• _Brief_: In the entries below, begin at the line that has "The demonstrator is" and stop after the line that has "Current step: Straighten"; output those lines exactly, leaving out pictures.

• _Excerpted records_:
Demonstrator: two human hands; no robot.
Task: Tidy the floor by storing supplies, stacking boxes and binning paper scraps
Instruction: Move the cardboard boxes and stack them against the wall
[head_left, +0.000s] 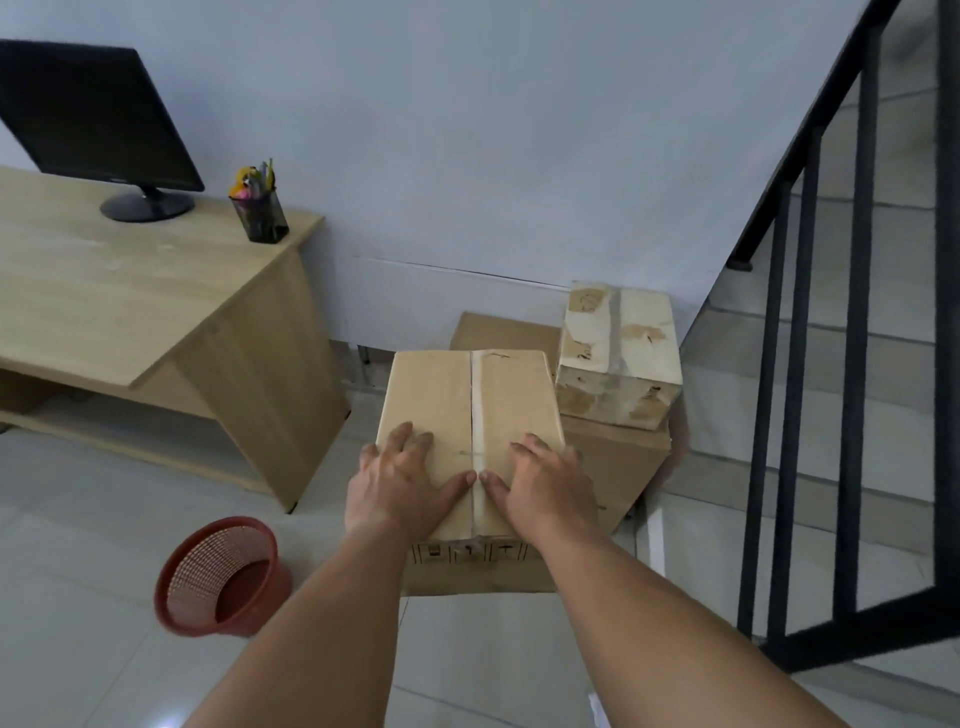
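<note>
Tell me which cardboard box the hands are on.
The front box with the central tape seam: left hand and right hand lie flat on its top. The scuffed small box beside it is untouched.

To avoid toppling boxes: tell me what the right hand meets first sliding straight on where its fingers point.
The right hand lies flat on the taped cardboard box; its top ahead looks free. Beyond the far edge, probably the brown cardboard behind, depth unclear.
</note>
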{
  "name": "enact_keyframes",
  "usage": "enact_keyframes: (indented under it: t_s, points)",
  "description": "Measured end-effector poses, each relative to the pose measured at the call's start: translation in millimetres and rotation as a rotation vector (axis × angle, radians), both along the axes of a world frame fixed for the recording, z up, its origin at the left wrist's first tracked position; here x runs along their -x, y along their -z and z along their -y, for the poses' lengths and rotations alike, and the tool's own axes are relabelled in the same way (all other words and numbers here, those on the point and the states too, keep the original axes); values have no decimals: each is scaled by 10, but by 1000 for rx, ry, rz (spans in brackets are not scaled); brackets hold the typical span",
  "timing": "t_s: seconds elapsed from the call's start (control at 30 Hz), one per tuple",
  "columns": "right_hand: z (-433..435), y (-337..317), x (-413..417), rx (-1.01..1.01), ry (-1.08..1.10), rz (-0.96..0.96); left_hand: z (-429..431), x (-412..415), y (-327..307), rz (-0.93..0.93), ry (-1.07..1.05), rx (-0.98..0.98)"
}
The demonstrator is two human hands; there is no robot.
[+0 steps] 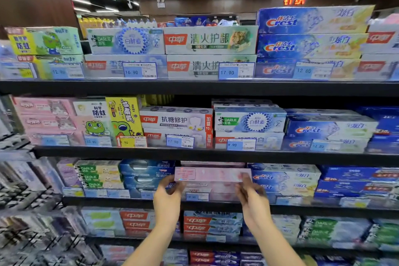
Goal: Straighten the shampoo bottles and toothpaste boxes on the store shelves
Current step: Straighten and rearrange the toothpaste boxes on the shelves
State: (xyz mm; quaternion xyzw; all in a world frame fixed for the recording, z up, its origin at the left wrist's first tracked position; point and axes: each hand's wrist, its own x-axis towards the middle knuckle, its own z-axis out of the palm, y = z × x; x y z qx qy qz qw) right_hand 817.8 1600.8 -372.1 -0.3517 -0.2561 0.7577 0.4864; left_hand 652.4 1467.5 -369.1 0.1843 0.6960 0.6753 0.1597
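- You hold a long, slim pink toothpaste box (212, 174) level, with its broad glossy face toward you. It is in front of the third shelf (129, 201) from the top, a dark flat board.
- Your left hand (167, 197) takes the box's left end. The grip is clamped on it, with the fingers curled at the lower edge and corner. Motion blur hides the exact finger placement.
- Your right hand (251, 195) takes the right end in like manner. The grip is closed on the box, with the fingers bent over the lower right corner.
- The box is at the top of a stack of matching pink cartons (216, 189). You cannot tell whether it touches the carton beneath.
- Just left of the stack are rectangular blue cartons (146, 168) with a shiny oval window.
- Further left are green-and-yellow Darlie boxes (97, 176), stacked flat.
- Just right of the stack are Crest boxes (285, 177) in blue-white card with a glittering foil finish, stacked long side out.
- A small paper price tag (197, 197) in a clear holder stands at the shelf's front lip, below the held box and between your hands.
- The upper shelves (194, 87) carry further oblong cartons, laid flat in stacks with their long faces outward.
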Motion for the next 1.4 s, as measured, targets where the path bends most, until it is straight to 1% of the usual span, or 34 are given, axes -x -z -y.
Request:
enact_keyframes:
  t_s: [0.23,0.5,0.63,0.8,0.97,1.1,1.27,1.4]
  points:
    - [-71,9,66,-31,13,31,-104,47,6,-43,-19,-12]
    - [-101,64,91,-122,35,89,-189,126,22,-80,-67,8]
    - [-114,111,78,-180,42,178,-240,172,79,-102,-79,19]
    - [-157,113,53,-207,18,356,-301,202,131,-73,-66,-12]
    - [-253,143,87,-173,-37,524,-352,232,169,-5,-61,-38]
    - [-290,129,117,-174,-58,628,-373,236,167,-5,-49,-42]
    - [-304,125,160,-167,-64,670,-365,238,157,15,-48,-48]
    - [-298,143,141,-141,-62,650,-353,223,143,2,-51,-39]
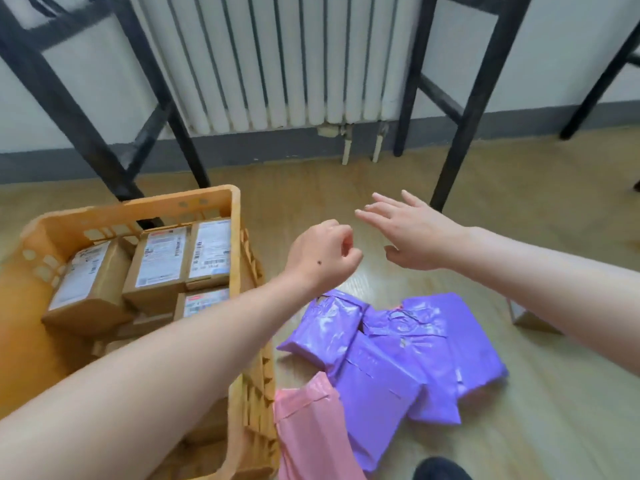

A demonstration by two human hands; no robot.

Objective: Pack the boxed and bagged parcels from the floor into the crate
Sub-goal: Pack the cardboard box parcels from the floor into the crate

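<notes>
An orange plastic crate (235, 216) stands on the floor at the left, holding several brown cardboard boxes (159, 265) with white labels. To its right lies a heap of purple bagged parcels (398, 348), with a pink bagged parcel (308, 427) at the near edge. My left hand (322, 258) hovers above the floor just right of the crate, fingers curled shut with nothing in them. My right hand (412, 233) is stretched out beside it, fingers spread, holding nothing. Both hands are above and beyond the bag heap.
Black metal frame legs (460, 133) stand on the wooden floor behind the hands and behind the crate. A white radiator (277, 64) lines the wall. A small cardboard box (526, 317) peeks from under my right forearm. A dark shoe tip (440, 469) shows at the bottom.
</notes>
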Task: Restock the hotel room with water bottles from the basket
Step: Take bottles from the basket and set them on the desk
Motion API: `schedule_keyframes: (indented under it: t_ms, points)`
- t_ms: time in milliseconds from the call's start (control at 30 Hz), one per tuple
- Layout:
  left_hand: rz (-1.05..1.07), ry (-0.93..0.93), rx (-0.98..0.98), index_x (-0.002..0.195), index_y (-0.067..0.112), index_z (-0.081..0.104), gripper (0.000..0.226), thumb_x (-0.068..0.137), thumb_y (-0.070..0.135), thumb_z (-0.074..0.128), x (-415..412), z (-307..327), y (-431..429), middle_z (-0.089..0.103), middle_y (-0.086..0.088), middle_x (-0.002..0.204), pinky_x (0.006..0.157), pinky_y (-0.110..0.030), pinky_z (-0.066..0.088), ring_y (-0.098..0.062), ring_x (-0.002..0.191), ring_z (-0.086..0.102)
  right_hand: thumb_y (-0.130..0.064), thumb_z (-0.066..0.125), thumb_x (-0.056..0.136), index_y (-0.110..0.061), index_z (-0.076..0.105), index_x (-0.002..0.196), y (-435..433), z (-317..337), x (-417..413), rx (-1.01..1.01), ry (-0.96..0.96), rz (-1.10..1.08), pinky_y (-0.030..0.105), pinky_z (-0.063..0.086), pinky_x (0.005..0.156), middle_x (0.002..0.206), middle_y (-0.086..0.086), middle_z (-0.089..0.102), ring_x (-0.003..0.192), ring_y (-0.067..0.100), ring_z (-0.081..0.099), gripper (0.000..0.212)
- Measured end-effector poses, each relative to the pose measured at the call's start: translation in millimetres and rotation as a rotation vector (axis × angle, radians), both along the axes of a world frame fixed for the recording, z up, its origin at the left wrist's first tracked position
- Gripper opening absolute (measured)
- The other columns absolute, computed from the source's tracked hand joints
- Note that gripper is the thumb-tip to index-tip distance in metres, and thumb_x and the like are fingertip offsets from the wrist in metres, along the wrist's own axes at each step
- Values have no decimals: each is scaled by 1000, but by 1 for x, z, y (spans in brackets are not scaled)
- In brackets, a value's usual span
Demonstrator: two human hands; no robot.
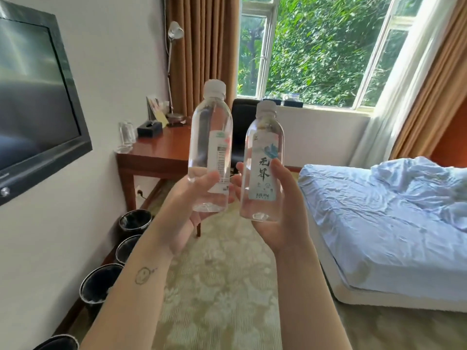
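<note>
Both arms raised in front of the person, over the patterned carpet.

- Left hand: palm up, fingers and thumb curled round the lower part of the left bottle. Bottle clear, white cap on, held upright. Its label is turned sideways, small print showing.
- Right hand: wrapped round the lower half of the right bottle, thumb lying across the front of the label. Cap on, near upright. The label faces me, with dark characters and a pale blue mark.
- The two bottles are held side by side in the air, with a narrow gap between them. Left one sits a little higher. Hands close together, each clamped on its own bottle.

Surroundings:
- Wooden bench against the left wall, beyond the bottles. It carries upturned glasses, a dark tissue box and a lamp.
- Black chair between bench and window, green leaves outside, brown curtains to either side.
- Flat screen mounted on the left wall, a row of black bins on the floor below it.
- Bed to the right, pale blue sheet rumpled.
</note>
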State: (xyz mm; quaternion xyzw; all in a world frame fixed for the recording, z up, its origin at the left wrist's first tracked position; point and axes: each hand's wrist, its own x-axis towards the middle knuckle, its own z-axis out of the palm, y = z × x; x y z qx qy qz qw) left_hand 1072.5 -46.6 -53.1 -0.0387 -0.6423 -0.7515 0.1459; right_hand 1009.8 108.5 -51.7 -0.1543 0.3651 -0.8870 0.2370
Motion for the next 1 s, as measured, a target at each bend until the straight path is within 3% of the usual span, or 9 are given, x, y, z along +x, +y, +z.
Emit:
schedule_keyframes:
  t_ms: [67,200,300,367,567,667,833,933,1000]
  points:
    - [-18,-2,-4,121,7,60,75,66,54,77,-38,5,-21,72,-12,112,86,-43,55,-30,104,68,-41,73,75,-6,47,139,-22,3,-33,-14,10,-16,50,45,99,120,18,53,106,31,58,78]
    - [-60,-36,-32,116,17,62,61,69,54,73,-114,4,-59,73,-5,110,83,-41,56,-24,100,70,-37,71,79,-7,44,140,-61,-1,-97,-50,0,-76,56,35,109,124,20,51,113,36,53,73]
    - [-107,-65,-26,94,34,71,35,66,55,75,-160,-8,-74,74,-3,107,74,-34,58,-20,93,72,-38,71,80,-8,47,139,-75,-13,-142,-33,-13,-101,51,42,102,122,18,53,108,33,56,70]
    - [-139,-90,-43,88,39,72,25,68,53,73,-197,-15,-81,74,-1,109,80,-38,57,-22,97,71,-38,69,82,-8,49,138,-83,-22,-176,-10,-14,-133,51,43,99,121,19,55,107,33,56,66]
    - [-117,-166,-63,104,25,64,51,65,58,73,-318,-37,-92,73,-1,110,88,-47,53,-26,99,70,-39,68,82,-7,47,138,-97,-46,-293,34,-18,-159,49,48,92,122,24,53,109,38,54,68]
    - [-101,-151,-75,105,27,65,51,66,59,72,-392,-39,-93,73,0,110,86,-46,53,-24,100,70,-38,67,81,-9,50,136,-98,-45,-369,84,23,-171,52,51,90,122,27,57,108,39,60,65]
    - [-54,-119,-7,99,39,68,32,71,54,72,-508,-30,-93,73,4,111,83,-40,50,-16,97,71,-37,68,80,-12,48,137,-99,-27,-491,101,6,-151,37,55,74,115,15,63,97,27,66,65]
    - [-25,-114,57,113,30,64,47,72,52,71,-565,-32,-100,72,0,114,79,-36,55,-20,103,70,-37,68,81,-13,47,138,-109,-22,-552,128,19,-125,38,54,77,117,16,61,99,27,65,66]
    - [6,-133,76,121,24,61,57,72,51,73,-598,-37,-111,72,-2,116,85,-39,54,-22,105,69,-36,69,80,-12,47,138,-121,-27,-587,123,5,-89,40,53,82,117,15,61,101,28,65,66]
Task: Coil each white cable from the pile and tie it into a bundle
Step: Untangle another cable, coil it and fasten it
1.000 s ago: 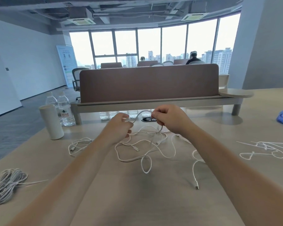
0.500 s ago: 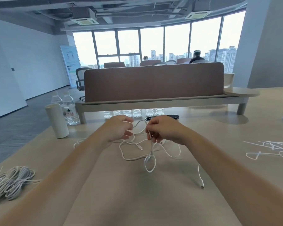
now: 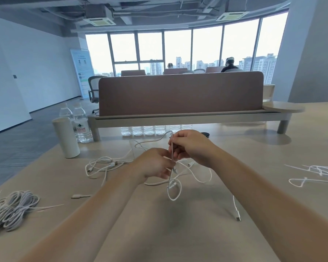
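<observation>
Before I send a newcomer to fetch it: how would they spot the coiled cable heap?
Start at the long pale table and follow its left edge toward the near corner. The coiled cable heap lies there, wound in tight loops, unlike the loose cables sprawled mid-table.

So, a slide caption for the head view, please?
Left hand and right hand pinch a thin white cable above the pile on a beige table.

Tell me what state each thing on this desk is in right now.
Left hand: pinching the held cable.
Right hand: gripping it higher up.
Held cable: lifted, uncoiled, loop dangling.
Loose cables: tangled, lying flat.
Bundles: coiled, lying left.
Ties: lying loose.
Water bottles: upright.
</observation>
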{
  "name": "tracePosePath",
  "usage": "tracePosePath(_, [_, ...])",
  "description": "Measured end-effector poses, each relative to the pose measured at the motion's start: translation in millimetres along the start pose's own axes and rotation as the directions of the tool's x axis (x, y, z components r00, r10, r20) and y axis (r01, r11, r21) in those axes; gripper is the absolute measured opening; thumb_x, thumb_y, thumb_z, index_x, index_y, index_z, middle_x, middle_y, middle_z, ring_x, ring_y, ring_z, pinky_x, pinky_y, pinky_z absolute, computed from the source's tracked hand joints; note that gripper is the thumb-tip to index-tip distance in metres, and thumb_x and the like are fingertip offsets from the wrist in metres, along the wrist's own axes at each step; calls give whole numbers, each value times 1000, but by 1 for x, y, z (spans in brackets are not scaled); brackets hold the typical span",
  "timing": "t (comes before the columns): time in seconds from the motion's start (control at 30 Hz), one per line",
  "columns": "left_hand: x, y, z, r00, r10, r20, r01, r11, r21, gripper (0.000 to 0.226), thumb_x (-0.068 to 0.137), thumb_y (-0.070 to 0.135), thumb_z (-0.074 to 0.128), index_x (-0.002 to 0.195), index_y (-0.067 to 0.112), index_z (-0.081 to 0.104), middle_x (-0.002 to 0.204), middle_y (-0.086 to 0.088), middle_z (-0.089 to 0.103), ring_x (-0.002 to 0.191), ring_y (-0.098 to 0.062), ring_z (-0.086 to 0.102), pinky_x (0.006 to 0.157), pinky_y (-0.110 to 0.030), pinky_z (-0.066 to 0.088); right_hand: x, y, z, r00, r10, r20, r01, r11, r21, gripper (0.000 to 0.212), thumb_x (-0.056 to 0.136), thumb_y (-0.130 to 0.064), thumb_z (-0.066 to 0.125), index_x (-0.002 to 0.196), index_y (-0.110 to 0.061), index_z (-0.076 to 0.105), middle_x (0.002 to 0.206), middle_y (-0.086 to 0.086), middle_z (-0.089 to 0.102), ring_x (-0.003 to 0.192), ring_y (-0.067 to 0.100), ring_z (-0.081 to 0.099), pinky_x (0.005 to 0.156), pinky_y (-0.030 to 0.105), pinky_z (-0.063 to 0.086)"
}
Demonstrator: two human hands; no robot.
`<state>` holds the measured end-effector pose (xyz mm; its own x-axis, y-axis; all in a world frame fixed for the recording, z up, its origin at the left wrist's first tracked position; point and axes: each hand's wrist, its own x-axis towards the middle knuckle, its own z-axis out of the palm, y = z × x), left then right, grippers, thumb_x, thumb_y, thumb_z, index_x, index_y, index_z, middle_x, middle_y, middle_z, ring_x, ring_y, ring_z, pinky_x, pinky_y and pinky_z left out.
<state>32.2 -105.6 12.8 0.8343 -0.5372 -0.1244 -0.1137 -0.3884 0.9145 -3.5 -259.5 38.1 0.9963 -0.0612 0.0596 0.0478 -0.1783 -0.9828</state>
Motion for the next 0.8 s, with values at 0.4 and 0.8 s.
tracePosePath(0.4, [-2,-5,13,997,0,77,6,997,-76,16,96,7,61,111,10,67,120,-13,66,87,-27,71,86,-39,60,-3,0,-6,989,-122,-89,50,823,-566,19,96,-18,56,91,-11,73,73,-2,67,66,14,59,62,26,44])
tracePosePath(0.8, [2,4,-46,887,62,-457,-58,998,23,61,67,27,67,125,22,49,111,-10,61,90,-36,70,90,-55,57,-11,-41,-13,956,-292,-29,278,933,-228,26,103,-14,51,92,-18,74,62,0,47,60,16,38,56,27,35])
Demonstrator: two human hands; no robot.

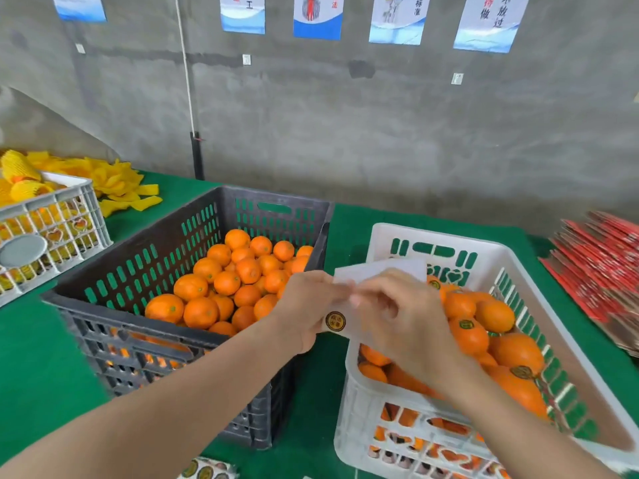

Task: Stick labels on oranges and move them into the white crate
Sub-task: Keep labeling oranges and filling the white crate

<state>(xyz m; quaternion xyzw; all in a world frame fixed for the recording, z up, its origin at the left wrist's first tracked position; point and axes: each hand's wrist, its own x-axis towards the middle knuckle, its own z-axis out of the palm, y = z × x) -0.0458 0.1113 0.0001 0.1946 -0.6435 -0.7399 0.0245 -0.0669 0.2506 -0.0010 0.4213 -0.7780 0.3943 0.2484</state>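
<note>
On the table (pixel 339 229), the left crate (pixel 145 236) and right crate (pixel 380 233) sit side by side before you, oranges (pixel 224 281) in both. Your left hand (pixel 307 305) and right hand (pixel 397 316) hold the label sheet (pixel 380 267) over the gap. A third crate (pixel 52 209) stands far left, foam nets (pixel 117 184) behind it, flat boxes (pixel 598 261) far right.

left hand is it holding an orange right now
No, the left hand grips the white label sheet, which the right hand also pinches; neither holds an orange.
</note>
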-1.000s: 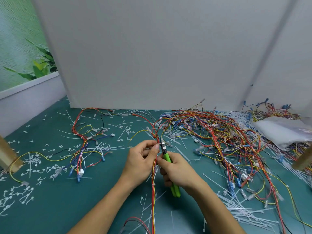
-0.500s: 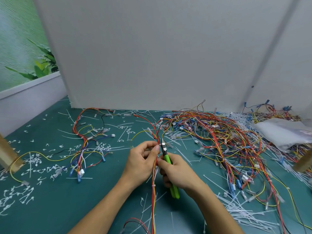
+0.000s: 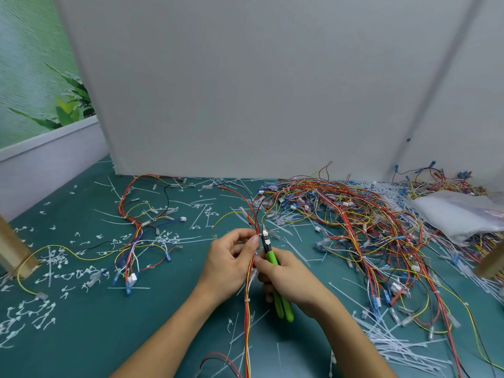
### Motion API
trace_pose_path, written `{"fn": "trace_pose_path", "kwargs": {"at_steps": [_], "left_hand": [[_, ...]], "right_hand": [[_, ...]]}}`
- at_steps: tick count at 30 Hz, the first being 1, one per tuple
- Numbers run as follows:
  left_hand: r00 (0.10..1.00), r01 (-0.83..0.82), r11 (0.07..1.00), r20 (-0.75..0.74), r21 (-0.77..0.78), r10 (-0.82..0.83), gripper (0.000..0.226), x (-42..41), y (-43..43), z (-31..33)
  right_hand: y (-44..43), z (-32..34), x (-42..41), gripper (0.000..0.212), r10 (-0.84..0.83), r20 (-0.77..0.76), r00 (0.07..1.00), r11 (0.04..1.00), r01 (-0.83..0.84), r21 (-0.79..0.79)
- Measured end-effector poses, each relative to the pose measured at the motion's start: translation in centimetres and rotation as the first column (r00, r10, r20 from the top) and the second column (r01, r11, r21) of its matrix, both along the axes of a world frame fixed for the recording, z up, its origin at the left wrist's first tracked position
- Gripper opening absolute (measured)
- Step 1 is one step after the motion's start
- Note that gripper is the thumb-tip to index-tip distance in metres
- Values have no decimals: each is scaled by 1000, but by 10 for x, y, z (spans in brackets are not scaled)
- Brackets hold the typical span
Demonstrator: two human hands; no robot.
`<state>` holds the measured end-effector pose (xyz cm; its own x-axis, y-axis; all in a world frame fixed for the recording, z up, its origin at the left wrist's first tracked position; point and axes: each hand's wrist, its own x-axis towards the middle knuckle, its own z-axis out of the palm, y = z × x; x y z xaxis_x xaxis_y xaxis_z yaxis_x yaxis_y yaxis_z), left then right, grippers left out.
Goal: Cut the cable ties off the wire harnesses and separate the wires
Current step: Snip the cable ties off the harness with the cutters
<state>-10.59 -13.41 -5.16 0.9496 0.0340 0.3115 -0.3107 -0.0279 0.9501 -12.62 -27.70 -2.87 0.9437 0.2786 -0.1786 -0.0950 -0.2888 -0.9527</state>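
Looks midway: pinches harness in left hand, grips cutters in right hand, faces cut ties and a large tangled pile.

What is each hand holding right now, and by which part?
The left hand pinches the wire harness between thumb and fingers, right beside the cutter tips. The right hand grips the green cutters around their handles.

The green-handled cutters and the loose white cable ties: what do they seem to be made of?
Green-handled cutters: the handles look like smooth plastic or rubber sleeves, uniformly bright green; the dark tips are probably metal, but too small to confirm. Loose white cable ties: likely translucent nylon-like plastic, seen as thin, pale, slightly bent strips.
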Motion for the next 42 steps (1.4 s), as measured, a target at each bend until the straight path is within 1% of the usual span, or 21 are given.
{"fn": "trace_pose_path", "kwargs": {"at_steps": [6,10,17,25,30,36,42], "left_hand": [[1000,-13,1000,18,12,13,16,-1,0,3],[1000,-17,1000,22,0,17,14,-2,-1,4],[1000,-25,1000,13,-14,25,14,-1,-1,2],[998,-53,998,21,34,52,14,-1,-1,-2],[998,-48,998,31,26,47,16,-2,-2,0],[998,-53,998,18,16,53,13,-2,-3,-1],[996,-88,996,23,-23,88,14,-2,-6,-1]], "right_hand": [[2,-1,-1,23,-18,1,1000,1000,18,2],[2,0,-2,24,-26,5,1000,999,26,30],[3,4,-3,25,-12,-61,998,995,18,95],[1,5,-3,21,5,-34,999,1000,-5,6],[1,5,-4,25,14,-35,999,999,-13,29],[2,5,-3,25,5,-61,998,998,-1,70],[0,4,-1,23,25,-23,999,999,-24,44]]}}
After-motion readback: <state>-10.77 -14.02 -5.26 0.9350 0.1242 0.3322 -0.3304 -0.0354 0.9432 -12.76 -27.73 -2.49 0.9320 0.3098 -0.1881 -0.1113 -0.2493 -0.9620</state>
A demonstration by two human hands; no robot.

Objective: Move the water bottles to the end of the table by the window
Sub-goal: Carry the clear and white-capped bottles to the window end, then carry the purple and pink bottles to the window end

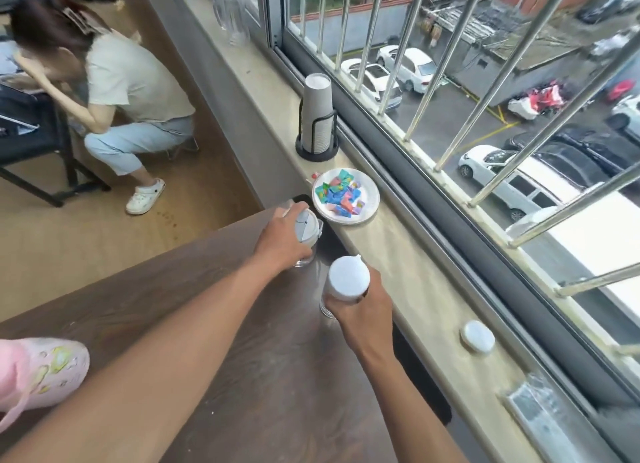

• _Expected output_:
The demonstrator is two human hands; there is no robot.
[+0 steps] 
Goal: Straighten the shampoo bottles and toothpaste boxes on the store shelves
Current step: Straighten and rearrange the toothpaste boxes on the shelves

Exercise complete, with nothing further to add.